Chapter Twenty-one #2

“Do not ‘Aunt Catherine’ me. I speak only the truth, however unpleasant you find it to hear.” She shook her head in disbelief, her expression severe.

“You have always been too proud to accept guidance, too stubborn to acknowledge when you have erred. This entire marriage has been suspiciously convenient from the start. An unexpected engagement announced within hours of meeting and a wedding rushed through with unseemly haste! I have harboured suspicions since first learning of this alliance, and now they prove justified.”

“What suspicions?” Darcy’s voice had gone dangerously quiet. “What precisely are you implying?”

“That the Bennet girl was involved with those fortune hunters who attempted to trap you at the garden party. And perhaps the entire scheme was orchestrated from the beginning, her supposed rescue merely theatre designed to position herself as your saviour, thereby obligating you to her. You have been manipulated from the first moment by someone far more calculating than you are willing to acknowledge.”

“That is enough.” The command cracked through the carriage like a whip.

Darcy fixed his aunt with a look that had cowed stronger personalities than hers.
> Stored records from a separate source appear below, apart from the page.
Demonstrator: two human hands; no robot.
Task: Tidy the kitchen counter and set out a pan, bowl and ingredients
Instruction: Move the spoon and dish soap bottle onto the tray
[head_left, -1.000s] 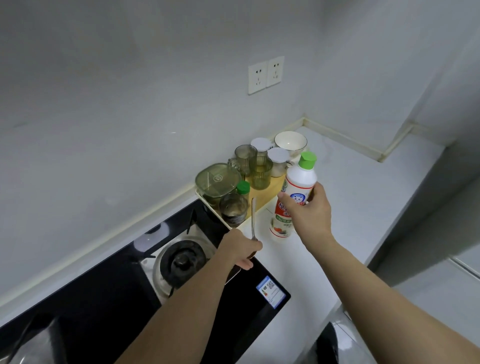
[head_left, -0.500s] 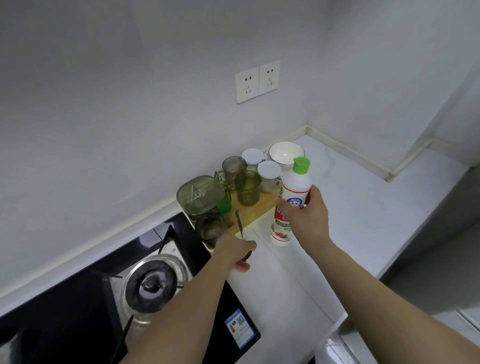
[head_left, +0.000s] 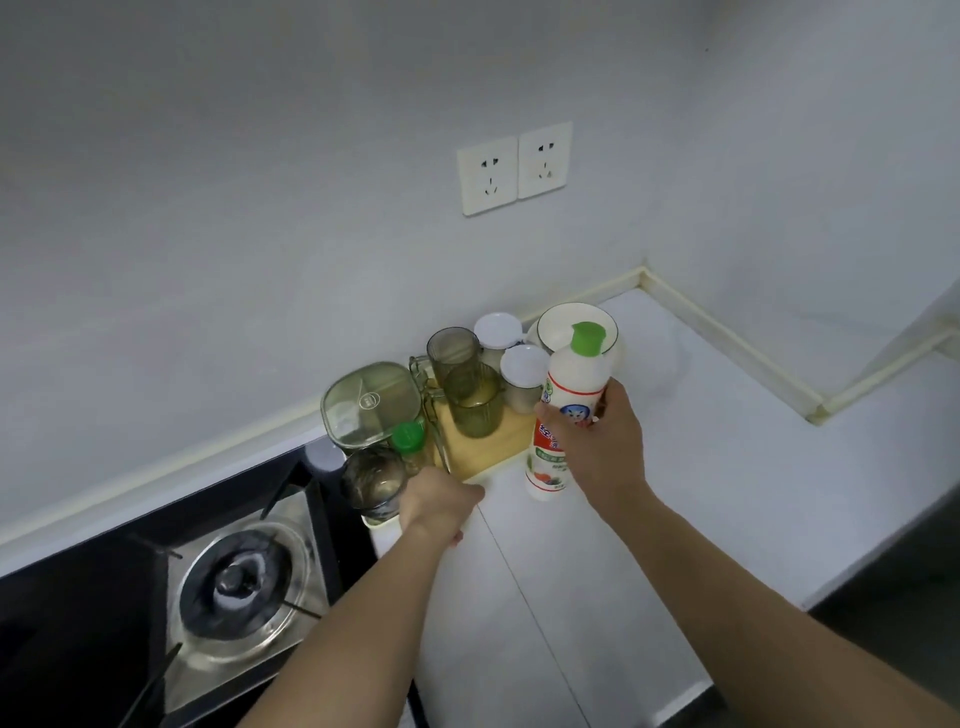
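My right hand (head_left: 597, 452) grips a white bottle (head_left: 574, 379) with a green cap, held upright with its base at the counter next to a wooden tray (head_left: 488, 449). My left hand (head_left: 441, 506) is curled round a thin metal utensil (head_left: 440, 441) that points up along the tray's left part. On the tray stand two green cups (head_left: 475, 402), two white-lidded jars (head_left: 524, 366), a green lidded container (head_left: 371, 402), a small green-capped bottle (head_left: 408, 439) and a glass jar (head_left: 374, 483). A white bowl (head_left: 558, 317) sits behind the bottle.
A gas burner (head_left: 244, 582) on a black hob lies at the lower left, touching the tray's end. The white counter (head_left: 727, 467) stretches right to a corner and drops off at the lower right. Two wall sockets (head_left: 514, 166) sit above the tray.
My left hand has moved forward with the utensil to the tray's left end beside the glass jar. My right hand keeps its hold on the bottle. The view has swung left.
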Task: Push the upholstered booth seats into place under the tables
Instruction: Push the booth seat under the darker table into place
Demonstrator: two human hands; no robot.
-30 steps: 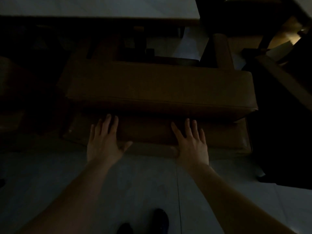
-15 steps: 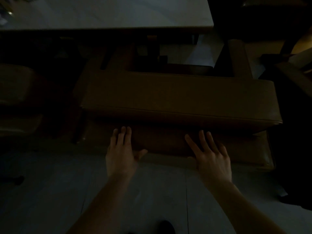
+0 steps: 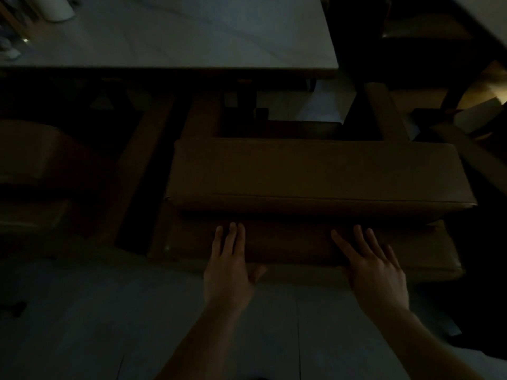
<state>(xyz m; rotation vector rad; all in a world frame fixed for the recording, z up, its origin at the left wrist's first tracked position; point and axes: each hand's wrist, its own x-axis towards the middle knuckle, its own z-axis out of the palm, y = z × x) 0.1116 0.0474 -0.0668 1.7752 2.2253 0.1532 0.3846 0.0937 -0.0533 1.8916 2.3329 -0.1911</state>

“You will not impugn Elizabeth’s character with such baseless speculation.

She acted to protect me at considerable cost to herself, at risk to her own reputation.
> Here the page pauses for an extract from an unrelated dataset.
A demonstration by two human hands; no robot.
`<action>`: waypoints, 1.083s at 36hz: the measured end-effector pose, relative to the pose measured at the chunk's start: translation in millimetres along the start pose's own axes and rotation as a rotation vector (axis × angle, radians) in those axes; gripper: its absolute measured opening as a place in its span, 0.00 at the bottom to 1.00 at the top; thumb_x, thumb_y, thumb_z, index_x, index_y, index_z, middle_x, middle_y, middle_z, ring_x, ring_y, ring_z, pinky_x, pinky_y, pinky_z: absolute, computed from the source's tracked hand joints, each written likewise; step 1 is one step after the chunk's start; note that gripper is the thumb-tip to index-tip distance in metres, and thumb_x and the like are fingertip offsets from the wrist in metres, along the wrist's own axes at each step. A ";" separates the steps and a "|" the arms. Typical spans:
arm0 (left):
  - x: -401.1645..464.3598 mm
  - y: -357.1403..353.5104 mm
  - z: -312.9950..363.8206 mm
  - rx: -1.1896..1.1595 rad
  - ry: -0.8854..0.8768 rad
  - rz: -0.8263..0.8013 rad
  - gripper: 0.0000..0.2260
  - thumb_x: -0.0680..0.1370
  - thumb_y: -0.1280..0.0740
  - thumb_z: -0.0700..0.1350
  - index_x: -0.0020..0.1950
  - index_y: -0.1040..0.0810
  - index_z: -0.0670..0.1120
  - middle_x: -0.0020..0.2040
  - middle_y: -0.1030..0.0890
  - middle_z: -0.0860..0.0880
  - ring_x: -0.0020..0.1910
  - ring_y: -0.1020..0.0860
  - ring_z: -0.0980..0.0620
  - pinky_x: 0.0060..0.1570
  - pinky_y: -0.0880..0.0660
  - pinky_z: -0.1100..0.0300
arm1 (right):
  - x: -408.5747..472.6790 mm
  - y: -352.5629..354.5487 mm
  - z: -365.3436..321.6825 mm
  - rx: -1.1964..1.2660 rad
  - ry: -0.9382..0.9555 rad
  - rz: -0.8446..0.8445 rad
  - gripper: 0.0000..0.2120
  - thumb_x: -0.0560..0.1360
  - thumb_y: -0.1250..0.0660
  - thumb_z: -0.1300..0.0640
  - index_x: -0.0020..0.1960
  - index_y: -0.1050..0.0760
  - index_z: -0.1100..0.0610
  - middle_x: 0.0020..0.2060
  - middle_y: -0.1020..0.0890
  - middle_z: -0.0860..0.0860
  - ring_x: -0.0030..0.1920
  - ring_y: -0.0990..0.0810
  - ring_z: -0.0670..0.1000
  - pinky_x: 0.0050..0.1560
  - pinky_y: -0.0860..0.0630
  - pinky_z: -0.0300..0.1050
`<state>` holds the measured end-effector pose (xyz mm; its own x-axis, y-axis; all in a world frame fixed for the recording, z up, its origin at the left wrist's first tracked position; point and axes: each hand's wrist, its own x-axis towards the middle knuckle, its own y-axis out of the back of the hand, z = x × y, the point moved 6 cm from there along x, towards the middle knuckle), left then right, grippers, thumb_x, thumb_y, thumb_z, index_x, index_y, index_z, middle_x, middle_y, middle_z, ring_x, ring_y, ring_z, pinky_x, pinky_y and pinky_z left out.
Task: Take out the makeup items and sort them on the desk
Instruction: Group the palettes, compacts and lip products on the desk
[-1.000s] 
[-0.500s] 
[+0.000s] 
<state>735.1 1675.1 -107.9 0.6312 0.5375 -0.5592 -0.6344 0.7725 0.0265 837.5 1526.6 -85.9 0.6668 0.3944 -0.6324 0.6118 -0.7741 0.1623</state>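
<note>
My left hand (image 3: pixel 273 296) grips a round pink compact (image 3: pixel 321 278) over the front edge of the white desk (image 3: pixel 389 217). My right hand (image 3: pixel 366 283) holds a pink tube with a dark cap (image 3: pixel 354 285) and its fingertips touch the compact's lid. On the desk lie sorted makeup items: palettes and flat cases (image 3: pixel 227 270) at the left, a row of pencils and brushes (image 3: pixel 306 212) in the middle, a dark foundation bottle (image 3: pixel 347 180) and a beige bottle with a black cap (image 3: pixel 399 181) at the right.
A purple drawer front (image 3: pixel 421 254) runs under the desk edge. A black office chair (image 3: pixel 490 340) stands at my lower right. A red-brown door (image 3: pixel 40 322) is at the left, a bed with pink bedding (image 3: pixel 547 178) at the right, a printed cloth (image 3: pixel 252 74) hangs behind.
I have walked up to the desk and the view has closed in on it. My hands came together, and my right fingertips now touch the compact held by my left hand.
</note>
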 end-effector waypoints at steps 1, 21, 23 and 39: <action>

I will not tolerate such vicious accusations against my wife. ”

“Baseless? She keeps secrets from you already! She travels to villages without explanation! How can you possibly defend such suspicious behaviour? You are allowing sentiment to override the evidence of your own observations. This marriage is already showing signs of the disaster I predicted.”
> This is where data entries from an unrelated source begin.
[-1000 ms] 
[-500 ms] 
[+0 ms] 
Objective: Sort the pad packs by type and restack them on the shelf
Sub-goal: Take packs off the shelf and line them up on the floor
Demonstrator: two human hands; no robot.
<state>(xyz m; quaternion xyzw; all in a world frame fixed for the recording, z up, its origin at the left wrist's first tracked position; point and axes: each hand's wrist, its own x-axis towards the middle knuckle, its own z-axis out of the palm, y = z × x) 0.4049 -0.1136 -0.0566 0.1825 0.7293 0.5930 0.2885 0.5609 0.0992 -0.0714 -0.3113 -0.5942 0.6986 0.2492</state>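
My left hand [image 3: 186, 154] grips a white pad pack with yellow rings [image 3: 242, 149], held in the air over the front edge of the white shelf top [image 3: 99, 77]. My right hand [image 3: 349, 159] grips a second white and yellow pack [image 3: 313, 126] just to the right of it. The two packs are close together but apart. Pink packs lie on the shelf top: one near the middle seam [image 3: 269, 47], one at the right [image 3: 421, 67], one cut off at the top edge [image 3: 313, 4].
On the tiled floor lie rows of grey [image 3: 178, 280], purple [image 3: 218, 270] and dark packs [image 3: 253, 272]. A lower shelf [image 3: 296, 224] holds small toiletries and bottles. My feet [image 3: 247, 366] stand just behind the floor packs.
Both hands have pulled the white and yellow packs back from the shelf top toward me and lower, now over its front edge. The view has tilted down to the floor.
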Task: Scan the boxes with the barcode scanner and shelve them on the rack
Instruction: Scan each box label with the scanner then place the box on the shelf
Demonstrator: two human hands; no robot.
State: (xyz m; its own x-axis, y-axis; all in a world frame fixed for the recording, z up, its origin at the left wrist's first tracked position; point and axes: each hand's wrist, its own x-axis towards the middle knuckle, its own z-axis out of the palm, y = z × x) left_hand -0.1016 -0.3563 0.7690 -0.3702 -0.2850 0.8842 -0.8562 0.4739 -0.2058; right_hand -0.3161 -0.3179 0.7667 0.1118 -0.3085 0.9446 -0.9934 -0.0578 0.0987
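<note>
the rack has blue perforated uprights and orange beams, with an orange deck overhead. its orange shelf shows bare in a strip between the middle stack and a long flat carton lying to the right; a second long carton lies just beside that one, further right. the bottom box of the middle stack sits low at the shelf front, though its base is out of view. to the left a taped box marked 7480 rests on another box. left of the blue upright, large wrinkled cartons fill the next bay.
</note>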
“My wife is allowed to travel on her own without my permission. I do not tell her of every excursion I take either,” he said, not wanting to let his vexation show. “Besides, I was the one who wished for the marriage to take place, not her.”

“Oh, is that so? Or has she convinced you that this was the case?”

“Catherine.” Lord Matlock’s single word carried more authority than his sister’s entire tirade.

“You will cease this line of commentary immediately. Darcy’s marriage is his own concern, not yours to dissect or condemn.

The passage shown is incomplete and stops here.